I'd like the entries reproduced exactly, with all pictures omitted.

▶ Materials provided
- - -

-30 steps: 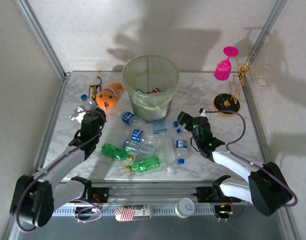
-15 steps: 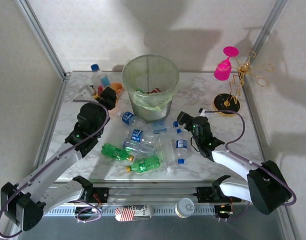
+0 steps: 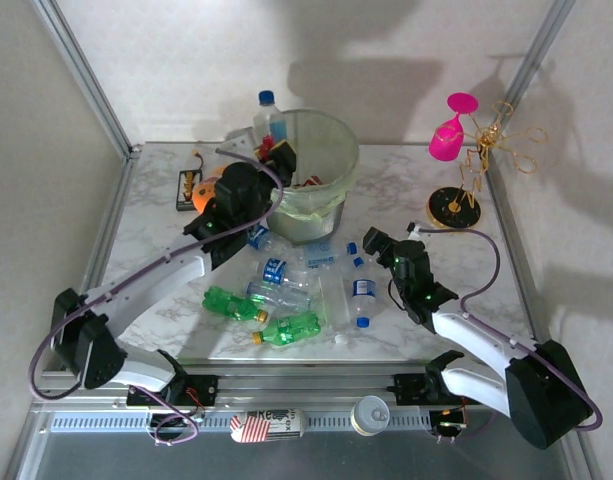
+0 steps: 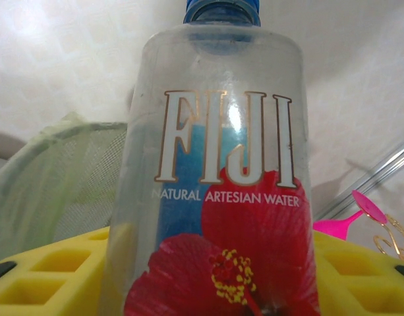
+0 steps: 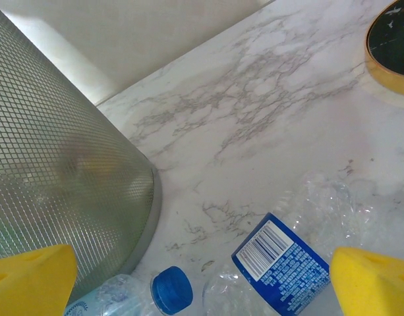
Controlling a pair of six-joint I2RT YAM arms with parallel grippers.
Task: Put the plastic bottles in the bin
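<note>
**One bottle held up by the bin, many more on the table**

The left gripper (image 3: 263,146) is shut tight on a clear Fiji bottle (image 3: 270,115). The bottle stands upright with its blue cap on top. It is up in the air, just beside the left rim of the bin (image 3: 338,140). I cannot tell if it is over the opening yet. In the left wrist view the bottle (image 4: 215,164) has a red flower on it, and the bin's (image 4: 57,178) pale green wall sits behind it, lower and to the left.

The right gripper (image 3: 367,240) is low on the right side of the bin. Its jaws are wide apart and hold nothing. In the right wrist view its yellow pads (image 5: 30,280) stand far from each other, with the bin's (image 5: 57,151) meshy wall close on the left. A blue cap (image 5: 172,289) and a blue label (image 5: 284,260) lie on the table (image 5: 267,99) between them.

The other plastic bottles (image 3: 281,272) lie in a heap on the near side of the bin. Two green bottles (image 3: 232,303) are at the near edge of the heap. A pink goblet (image 3: 448,130) is well off to the right of the bin.
</note>
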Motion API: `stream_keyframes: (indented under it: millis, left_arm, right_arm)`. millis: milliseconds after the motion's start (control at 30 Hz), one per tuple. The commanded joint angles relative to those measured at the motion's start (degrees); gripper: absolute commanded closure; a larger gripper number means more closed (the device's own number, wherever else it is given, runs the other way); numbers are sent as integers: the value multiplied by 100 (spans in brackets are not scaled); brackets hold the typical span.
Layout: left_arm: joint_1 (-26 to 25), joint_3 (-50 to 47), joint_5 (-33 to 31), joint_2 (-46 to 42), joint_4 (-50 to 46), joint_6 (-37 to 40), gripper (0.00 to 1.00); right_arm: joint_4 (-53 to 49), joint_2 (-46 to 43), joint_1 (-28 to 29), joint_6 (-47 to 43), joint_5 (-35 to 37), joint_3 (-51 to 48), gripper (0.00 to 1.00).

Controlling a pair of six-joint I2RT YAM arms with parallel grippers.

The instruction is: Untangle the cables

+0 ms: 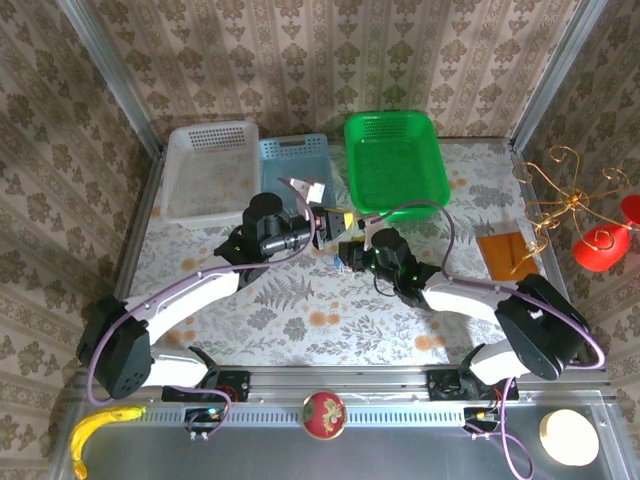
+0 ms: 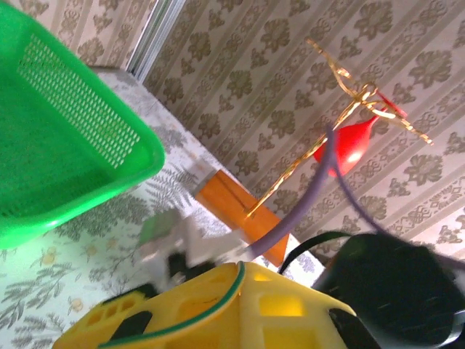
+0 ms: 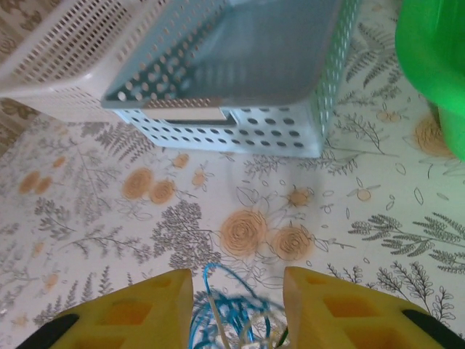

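**A:** Where are the cables [image 3: 232, 318]?

**B:** On the table [image 1: 300, 320], about midway between its left and right edges and nearer the far edge, a little in front of the blue basket [image 3: 240, 127]. They form a bunched tangle, mostly blue with pale strands.

**A:** And the right gripper [image 3: 238, 283]?

**B:** It is over that tangle, yellow fingers [image 3: 123, 313] partly apart with the wires between them, not clamped.

**A:** The left gripper [image 1: 325, 222]?

**B:** Closed, just beside the right one, near the green basket [image 1: 392, 118]. A thin green line [image 2: 234, 291] crosses its yellow finger. The left wrist view is blurred, so I cannot tell whether that is a pinched wire.
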Motion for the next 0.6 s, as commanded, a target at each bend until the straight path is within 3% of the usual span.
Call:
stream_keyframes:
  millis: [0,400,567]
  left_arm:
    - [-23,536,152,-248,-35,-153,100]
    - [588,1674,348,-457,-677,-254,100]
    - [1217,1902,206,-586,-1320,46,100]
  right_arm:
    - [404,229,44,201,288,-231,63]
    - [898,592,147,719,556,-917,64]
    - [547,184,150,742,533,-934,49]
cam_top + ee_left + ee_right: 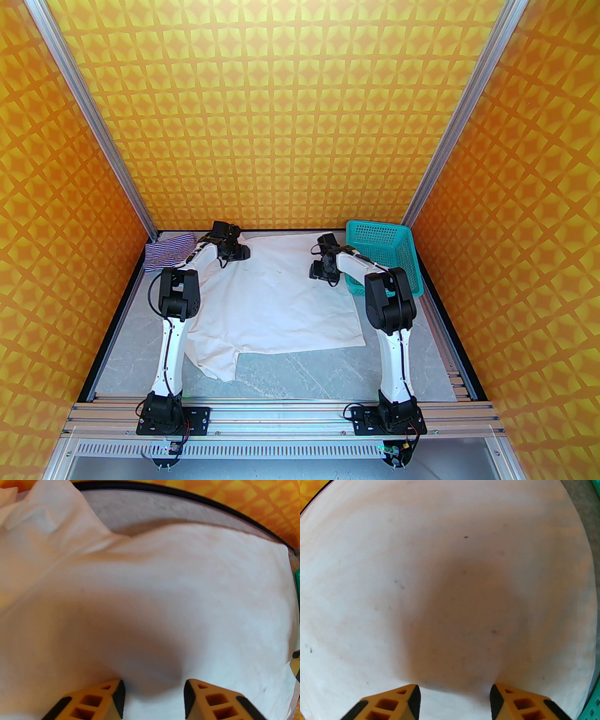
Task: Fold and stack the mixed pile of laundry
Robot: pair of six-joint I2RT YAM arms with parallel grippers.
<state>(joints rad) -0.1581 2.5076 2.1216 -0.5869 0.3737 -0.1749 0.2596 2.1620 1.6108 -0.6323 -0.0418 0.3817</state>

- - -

▶ Answer for the task
-30 steps: 
-15 steps: 
+0 steps: 
+0 steps: 
+0 steps: 
Controlling a pair of six-joint I2RT YAM arms with parallel grippers.
Task: Put the plastic bottles in the bin
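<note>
**One bottle held up by the bin, many more on the table**

The left gripper (image 3: 263,146) is shut tight on a clear Fiji bottle (image 3: 270,115). The bottle stands upright with its blue cap on top. It is up in the air, just beside the left rim of the bin (image 3: 338,140). I cannot tell if it is over the opening yet. In the left wrist view the bottle (image 4: 215,164) has a red flower on it, and the bin's (image 4: 57,178) pale green wall sits behind it, lower and to the left.

The right gripper (image 3: 367,240) is low on the right side of the bin. Its jaws are wide apart and hold nothing. In the right wrist view its yellow pads (image 5: 30,280) stand far from each other, with the bin's (image 5: 57,151) meshy wall close on the left. A blue cap (image 5: 172,289) and a blue label (image 5: 284,260) lie on the table (image 5: 267,99) between them.

The other plastic bottles (image 3: 281,272) lie in a heap on the near side of the bin. Two green bottles (image 3: 232,303) are at the near edge of the heap. A pink goblet (image 3: 448,130) is well off to the right of the bin.
</note>
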Motion API: `stream_keyframes: (indented under it: millis, left_arm, right_arm)`. millis: milliseconds after the motion's start (control at 30 Hz), one per tuple. The commanded joint angles relative to those measured at the motion's start (degrees); gripper: absolute commanded closure; a larger gripper number means more closed (the device's own number, wherever else it is given, runs the other way); numbers are sent as integers: the value multiplied by 100 (spans in brackets are not scaled); brackets hold the typical span.
Layout: left_arm: joint_1 (-26 to 25), joint_3 (-50 to 47), joint_5 (-33 to 31), joint_2 (-46 to 42), joint_4 (-50 to 46), joint_6 (-37 to 40), gripper (0.00 to 1.00); right_arm: joint_4 (-53 to 49), joint_2 (-46 to 43), joint_1 (-28 to 29), joint_6 (-47 to 43), joint_5 (-35 to 37), joint_3 (-51 to 48), gripper (0.00 to 1.00).

Controlling a pair of six-joint I2RT YAM arms with parallel grippers.

The instruction is: Untangle the cables

+0 ms: 
+0 ms: 
+0 ms: 

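**A:** Where are the cables [image 3: 232, 318]?

**B:** On the table [image 1: 300, 320], about midway between its left and right edges and nearer the far edge, a little in front of the blue basket [image 3: 240, 127]. They form a bunched tangle, mostly blue with pale strands.

**A:** And the right gripper [image 3: 238, 283]?

**B:** It is over that tangle, yellow fingers [image 3: 123, 313] partly apart with the wires between them, not clamped.

**A:** The left gripper [image 1: 325, 222]?

**B:** Closed, just beside the right one, near the green basket [image 1: 392, 118]. A thin green line [image 2: 234, 291] crosses its yellow finger. The left wrist view is blurred, so I cannot tell whether that is a pinched wire.
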Motion for the next 0.6 s, as commanded, a target at each bend until the straight path is within 3% of the usual span.
Call:
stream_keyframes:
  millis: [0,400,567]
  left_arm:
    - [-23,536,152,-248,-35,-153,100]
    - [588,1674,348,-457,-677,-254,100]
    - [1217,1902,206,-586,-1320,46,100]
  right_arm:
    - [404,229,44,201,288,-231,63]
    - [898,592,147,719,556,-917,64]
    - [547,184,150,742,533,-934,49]
cam_top + ee_left + ee_right: 
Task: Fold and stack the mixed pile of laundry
Robot: pair of six-joint I2RT YAM arms with parallel grippers.
<state>(joints rad) -0.1581 2.5076 2.1216 -0.5869 0.3737 -0.1749 0.2596 2.1620 1.6108 -0.6323 -0.0418 0.3817</state>

The work for this exercise is now done.